Califf openly admitted at the hearing that the FDA did not act quickly enough in addressing problems at the plant, which they were aware of since September 2021.

Califf indicates the delays in forcing Abbott to sanitize and clean the facility were prolonged due to amount of time it took for officials to match the bacteria that sickened the first infant to bacteria later found throughout the plant. The testimony also revealed a whistleblower report of the deficiencies in the Abbott facility took several months to alert officials.

The committee indicated additional legislation will be necessary to empower the FDA with additional funding, staffing and resources to keep contaminated formula from ever reaching children, and to keep the nation’s infant formula supply on store shelves.

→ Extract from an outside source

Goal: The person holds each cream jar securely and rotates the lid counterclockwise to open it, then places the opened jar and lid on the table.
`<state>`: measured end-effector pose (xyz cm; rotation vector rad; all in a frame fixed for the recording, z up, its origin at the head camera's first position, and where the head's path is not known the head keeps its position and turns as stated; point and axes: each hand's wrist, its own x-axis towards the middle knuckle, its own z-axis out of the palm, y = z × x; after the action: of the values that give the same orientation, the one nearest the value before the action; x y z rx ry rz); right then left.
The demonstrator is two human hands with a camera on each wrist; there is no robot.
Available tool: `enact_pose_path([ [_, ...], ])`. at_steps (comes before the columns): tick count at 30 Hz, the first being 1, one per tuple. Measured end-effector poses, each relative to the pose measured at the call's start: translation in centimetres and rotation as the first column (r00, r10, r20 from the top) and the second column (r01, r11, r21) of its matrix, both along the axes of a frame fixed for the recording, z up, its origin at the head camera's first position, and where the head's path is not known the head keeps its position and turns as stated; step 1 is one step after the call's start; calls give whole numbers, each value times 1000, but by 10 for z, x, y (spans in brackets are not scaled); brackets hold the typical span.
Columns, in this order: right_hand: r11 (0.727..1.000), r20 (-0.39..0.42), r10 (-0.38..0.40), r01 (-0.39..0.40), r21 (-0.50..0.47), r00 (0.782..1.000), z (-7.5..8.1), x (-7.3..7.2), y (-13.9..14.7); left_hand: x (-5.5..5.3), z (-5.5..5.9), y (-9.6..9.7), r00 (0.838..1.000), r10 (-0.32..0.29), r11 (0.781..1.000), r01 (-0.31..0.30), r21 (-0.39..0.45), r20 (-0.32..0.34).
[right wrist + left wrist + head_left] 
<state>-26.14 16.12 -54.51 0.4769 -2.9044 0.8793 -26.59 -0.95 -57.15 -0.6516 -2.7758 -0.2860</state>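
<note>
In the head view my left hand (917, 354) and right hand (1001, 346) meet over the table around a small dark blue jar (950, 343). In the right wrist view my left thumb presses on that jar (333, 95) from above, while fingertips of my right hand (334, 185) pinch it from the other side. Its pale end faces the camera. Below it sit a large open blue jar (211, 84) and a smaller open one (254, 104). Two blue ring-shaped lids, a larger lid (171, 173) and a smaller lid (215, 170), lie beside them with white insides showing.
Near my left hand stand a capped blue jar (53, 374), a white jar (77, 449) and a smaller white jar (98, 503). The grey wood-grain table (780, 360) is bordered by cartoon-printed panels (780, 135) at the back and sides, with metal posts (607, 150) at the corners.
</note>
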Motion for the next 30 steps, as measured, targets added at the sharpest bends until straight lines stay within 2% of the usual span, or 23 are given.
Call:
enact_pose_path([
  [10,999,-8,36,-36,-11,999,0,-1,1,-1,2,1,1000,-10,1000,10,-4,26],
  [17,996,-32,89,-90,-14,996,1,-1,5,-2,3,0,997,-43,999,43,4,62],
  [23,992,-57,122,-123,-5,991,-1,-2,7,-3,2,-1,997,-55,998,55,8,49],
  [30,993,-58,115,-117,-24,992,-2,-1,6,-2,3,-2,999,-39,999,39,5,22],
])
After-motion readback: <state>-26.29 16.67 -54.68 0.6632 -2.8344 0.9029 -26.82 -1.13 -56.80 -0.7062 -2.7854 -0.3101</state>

Similac & Enfamil Baby Formula Health Risks

In addition to concerns about the shortages and recent problems with contamination, Abbott is also facing a growing number of Similac lawsuits that are now being pursued by families of premature babies who developed necrotizing enterocolitis (NEC) after being fed the cow’s milk products while still in the NICU.

NEC is a serious health condition that primarily impacts preterm infants, causing intestinal tissues to become inflamed and die. If left untreated, it can cause dangerous perforations in the intestines, which allow bacteria to leak into the abdomen or infiltrate the bloodstream. This can lead to life-threatening infections, narrowing of the intestines, short bowel syndrome, developmental delays and a failure to thrive.

A number of studies published over the past three decades have highlighted the link between NEC and cow’s milk formula like Similac and Enfamil, yet manufacturers have continued to market and promote versions of their products specifically for use by premature infants.

According to allegations raised in the baby formula NEC lawsuits, many of those infants may have avoided the condition if the manufacturers hadn’t provided false and misleading information to parents and the medical community, which diminished the importance of breast feeding or using human donor milk.